One of the big problems with diagnosing chimney problems is that some problems mimic others, and if you rely on certain sources for your diagnosis and information, you may end up paying for an unnecessary and expensive solution that won’t even begin to address the problem.
Siphonage is a classic example.
What are the symptoms?
Normally speaking, the course of events is like this… Someone smells smoke in a room that has an appliance like an open fire, when there is no fire in the hearth. Usually, this is due to the chimney being of Victorian construction, where its cement mortar lining has become corroded and pierced, leading to smoke passing from the flue serving the fire into an adjacent, cold flue where the smoke falls down the flue and into another room. Do please follow this link to our article on the subject.
Serious cases require relining, but if the problem isn’t that, then you will be badly out of pocket if the chimney is relined and the problem persists.
What steps to take?
The first step is to call in a certified chimney sweep. I say certified, because such a chimney sweep will belong to the Guild of Master Sweeps. This means they have had to undergo training and assessment to a nationally recognised standard, not just in the physical act of cleaning the chimney, but also in the technological knowledge and the study of the Building Regulations and the British standards pertaining to chimneys, hearths, fireplaces, etc.
In short, a certified chimney sweep is the best person to advise you. All too often, a less qualified person will have the attitude that you are a once off opportunity to earn money from you. A certified chimney sweep wants to come back each year to sweep your chimney, and that won’t happen if the advice he gives you isn’t up to scratch.
So, back to siphonage. It usually happens when two rooms have been knocked together to make one, or when there is a large, loosely fitting set of doors between two rooms, where both rooms have their own fireplace.
The householder has been efficient with draught exclusion, because no one likes cold air streaming in from outside, and this means that there is not enough ventilation in the room for the fire to work properly.
Fireplaces exert a surprisingly high pull on the air in the room and if not enough air is available from the natural (or additional) ventilation in that room, then the fire will pull air from the adjacent room. Naturally, if that room too has been well draught proofed, then the only way that the fire can function properly is to pull air down the chimney in the adjacent room.
Now this doesn’t matter until the wind blows the smoke from the fire across the top of the pot that serves the unused fireplace, whereupon that smoke is pulled down the chimney and into the room.

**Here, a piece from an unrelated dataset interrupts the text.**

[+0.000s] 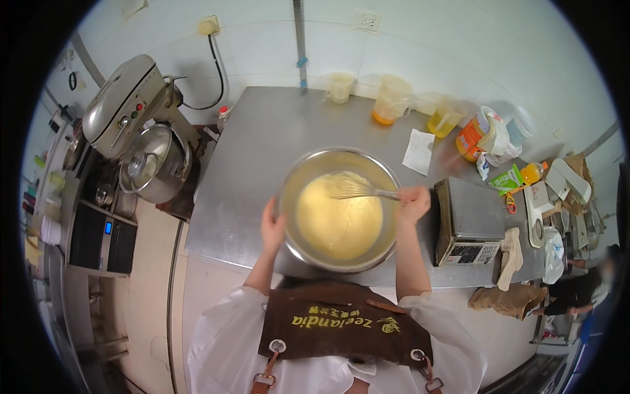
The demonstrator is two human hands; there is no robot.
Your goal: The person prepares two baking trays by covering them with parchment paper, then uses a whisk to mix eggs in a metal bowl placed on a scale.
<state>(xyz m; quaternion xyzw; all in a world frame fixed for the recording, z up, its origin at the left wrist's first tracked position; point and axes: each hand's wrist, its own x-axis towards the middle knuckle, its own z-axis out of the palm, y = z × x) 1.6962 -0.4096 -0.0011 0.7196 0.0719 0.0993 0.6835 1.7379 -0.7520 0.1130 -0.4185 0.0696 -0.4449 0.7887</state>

The cure is comparatively simple. Both pots need to be removed, and a taller pot placed on the active chimney, which we will call ‘the Blower’. The other pot which served the ‘Sucker’ should not be replaced, so as to maximise separation between the two, so that the blower vents the smoke as high as possible away from the sucker.
So to recap.
- If you have a smoke problem in your home, discuss it with your chimney sweep.
- Do make sure yours is a certified chimney sweep.
- If it turns out to be siphonage, remember the solution is to raise the blower, and drop the sucker.